REPUBLIKA.CO.ID, JAKARTA-- Majelis hakim konstitusi menilai Daftar Pemilih Tambahan (DPTb), Daftar Pemilih Khusus (DPK), dan Daftar Pemilih Khusus Tambahan (DPKTb) sah secara hukum. Majelis hakim pun menyebut Komisi Pemilihan Umum (KPU) mempunyai kewenangan untuk mengeluarkan peraturan sebagai pedoman penyelenggaraan pemilu terkait DPTb, DPK, dan DPKTb.
"DPTb, DPK, dan DPKTb yang diatur dalam PKPU (Peraturan KPU) harus dinilai sebagai implementasi penyelenggaraan pemilu dalam rangka memenuhi pelaksanaan hak kontitusi warga negara untuk memilih," kata hakim Ahmad Fadlil Sumadi, saat membacakan pertimbangan putusan sidang Perselisihan Hasil Pemilihan Umum (PHPU) Presiden/Wakil Presiden di Mahkamah Kontitusi (MK), Kamis (21/8).
KPU melandaskan pembuatan PKPU ini pada putusan MK Nomor 102/PUU-VII/2009. Di mana pemilih yang belum terdaftar dalam Daftar Pemilih Tetap (DPT) dapat menggunakan KTP dan Kartu Keluarga untuk memilih. Itu pun pemilih harus menggunakan haknya di TPS sesuai dengan domisili dalam identitas.
Salah satu kuasa hukum pasangan capres-cawapres Prabowo Subianto-Hatta Rajasa, Didi Supriyanto mengatakan, mahkamah mempunyai pandangan yang berbeda. Karena kuasa hukum menilai ada persoalan terkait DPKTb itu.
"Kalau kita mengatakan memang DPKTb persoalan pada tataran teknis di mana KPU membuat PKPU tidak sesuai dengan undang-undang dan tidak sesuai putusan MK itu sendiri," kata dia, saat jeda sidang.

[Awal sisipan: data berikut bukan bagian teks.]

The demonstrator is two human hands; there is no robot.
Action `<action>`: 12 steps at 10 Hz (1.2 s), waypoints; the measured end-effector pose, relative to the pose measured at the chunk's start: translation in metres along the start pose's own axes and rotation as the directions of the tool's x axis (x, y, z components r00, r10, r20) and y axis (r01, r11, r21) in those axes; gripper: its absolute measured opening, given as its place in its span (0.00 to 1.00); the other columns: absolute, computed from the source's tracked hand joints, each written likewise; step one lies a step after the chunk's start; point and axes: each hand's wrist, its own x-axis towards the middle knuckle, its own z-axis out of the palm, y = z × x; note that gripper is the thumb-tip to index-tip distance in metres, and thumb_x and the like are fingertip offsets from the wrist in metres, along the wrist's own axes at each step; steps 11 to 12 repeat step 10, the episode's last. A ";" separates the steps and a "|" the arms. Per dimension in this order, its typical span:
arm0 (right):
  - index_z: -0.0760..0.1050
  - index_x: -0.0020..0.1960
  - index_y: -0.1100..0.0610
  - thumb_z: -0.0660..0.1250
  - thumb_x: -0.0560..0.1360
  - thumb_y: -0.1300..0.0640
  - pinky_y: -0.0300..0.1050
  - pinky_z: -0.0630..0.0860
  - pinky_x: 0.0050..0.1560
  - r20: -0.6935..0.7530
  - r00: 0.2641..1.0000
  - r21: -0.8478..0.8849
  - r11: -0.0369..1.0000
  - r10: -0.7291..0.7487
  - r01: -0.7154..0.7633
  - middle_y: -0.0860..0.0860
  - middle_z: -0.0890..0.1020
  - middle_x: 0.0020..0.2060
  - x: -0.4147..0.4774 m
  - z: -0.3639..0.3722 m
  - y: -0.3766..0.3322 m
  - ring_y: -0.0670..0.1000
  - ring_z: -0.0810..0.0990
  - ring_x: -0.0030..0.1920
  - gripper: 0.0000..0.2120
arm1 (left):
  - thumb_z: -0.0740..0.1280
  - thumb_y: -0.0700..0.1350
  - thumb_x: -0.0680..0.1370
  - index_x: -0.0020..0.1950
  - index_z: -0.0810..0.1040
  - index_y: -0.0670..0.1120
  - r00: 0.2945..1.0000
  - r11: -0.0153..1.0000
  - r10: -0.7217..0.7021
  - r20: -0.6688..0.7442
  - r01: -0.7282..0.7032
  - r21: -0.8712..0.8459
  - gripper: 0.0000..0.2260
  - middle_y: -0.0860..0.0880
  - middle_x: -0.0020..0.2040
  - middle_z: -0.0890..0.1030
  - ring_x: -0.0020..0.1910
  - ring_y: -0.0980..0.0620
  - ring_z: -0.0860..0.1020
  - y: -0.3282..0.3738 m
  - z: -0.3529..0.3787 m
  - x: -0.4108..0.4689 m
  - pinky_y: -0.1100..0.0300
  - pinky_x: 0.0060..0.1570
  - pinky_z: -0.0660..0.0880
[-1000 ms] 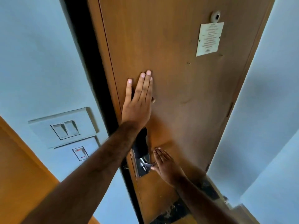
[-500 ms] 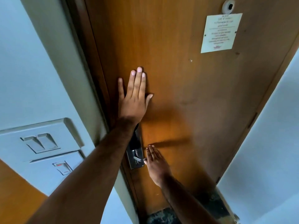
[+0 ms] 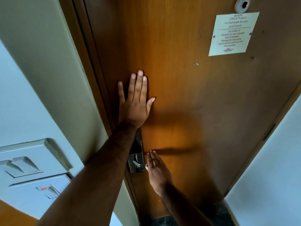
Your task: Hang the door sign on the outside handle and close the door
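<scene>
Brown wooden door [image 3: 187,98] is pressed by the flat, spread left hand [image 3: 136,101] above the metal lever handle [image 3: 138,164]; the nearer right hand [image 3: 158,172], released, lies just right of it.

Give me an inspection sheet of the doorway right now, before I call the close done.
Surface: wooden door meets the frame along its left edge; no gap shows.
Job's things: door sign not in view; lock plate with lever on the door's left edge.
Clutter: nothing seen.
Grippers: left hand flat on the door, fingers spread; right hand open, fingertips on the door beside the lever.
Cables: nothing seen.
Surroundings: notice, peephole, wall switches.
</scene>
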 end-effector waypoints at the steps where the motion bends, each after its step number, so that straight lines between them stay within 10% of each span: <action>1: 0.36 0.81 0.57 0.56 0.86 0.58 0.47 0.41 0.81 0.007 1.000 0.005 1.000 -0.004 0.004 0.54 0.40 0.81 0.001 0.002 0.003 0.53 0.41 0.83 0.34 | 0.54 0.62 0.85 0.83 0.47 0.42 1.000 1.000 0.006 -0.002 -0.006 -0.001 0.35 0.43 0.83 0.53 0.82 0.42 0.54 -0.001 0.002 -0.001 0.35 0.78 0.46; 5: 0.48 0.83 0.61 0.44 0.79 0.29 0.55 0.45 0.82 0.030 0.999 -0.164 0.986 -0.034 0.038 0.59 0.50 0.83 -0.007 -0.098 0.028 0.57 0.48 0.83 0.46 | 0.47 0.67 0.83 0.84 0.47 0.41 0.944 0.999 -0.001 0.331 -0.015 0.047 0.39 0.42 0.84 0.44 0.83 0.42 0.44 0.000 -0.037 0.005 0.35 0.78 0.44; 8: 0.64 0.78 0.66 0.59 0.81 0.38 0.61 0.61 0.78 -0.264 0.964 -0.318 0.947 -0.039 -0.049 0.64 0.68 0.77 -0.015 -0.270 0.053 0.63 0.65 0.78 0.38 | 0.43 0.77 0.74 0.82 0.37 0.45 0.710 0.957 -0.025 0.704 0.221 -0.188 0.48 0.47 0.81 0.28 0.81 0.47 0.32 0.015 -0.112 0.034 0.43 0.79 0.40; 12: 0.53 0.83 0.60 0.41 0.77 0.28 0.56 0.47 0.82 -0.348 0.938 -0.386 0.910 0.009 -0.152 0.56 0.54 0.83 -0.019 -0.361 0.039 0.55 0.49 0.83 0.46 | 0.42 0.73 0.79 0.84 0.42 0.43 0.795 0.931 0.032 0.606 0.196 -0.306 0.44 0.47 0.84 0.39 0.83 0.48 0.39 0.004 -0.164 0.069 0.45 0.81 0.44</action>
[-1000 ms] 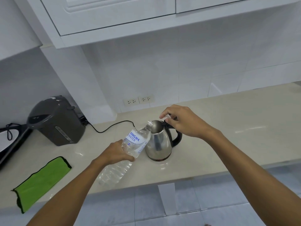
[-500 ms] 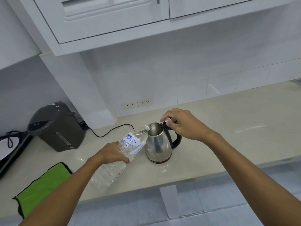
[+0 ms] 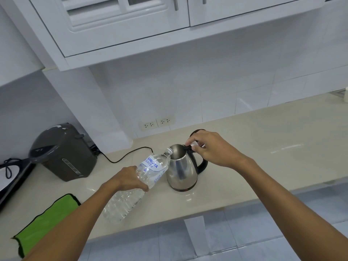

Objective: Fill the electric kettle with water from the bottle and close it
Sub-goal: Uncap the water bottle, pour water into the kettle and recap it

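Observation:
A steel electric kettle (image 3: 181, 167) with a black handle stands on the beige counter (image 3: 263, 147), its lid (image 3: 196, 131) swung up behind my right hand. My left hand (image 3: 130, 178) grips a clear water bottle (image 3: 150, 170) with a blue-lettered label. The bottle is tilted, its open mouth at the kettle's rim on the left. My right hand (image 3: 211, 149) hovers over the top of the handle. Its fingers pinch a small white bottle cap (image 3: 194, 143) and touch the black lid tab.
A dark grey water boiler (image 3: 66, 153) sits at the left with its black cord (image 3: 120, 160) trailing toward the kettle. A green cloth (image 3: 45, 225) lies at the front left. Wall sockets (image 3: 157, 124) are behind the kettle, and white cabinets (image 3: 131, 25) hang overhead.
The view has tilted upward, showing more of the cabinets. Both hands, the bottle and the kettle hold nearly the same pose, with the bottle's mouth staying at the rim.

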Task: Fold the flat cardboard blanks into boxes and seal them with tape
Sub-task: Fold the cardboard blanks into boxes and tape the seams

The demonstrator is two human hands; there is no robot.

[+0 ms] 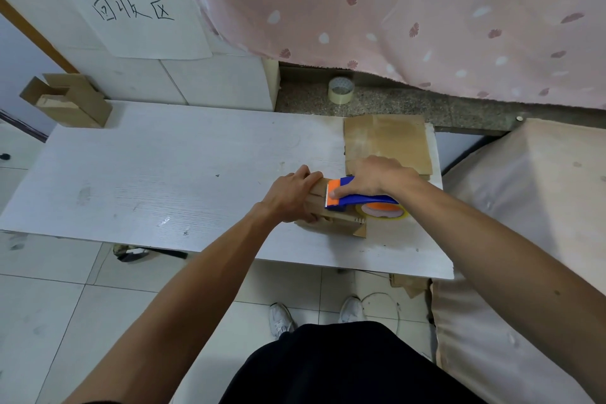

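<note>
A small folded cardboard box (pixel 341 221) sits on the white table (pixel 164 180) near its front right. My left hand (pixel 292 197) grips the box's left end, fingers curled over its top. My right hand (pixel 373 175) holds a blue and orange tape dispenser (pixel 360 199) on top of the box, serrated blade pointing left, its tape roll (pixel 382 210) hanging off the box's right side. A stack of flat cardboard blanks (pixel 387 138) lies just behind my right hand at the table's far right.
A spare tape roll (pixel 341 89) stands on the stone ledge behind the table. Folded boxes (pixel 69 100) sit at the far left corner. A pink patterned curtain (pixel 410 10) hangs behind, and a covered surface (pixel 524 207) borders the table's right side.
</note>
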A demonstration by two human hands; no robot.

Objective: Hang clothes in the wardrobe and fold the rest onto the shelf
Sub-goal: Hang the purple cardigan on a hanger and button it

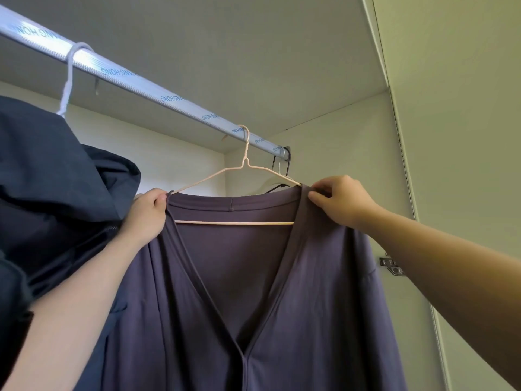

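Fingers pinch soft purple cardigan on thin wire hanger.

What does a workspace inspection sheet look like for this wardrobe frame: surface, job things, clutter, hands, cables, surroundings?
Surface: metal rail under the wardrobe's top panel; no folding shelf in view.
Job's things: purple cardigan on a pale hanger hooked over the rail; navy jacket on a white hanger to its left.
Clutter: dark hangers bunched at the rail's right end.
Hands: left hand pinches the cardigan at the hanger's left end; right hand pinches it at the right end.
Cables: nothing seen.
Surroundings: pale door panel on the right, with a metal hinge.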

Persoalan DPKTb ini memang menjadi salah satu dalil yang kerap dipersoalkan kuasa hukum Prabowo-Hatta. Didi menilai pendapat mahkamah itu justru bertentangan dengan putusan sebelumnya. Kuasa hukum Prabowo-Hatta memang menilai ada persoalan dalam persyaratan para pemilih dalam DPKTb.
Majelis hakim sebenarnya memberikan catatan dalam pertimbangannya. Fadlil mengatakan, syarat-syarat dalam putusan MK memang tidak dinormakan secara tepat dalam PKPU. "Hal ini penting mengingat DPTb, DPK, DPKTb sebagai instrumen transisional rawan untuk disalahgunakan, baik oleh pemilih maupun peserta," ujar Fadlil.
Merujuk pada fakta persidangan, majelis hakim memang melihat adanya penyimpangan. Seperti pemilih yang menggunakan hak suaranya tidak sesuai ketentuan waktu, memilih tidak sesuai alamat, pemilih yang tidak disertai Kartu Keluarga, dan penggunaan form A5 (surat pindah memilih) yang tidak sesuai prosedur.
Namun majelis tidak melihat ada bukti yang meyakinkan penyimpangan yang terjadi karena peran KPU atau pun pasangan Joko Widodo-Jusuf Kalla terkait dengan adanya dugaan mobilisasi pemilih secara melanggar hukum.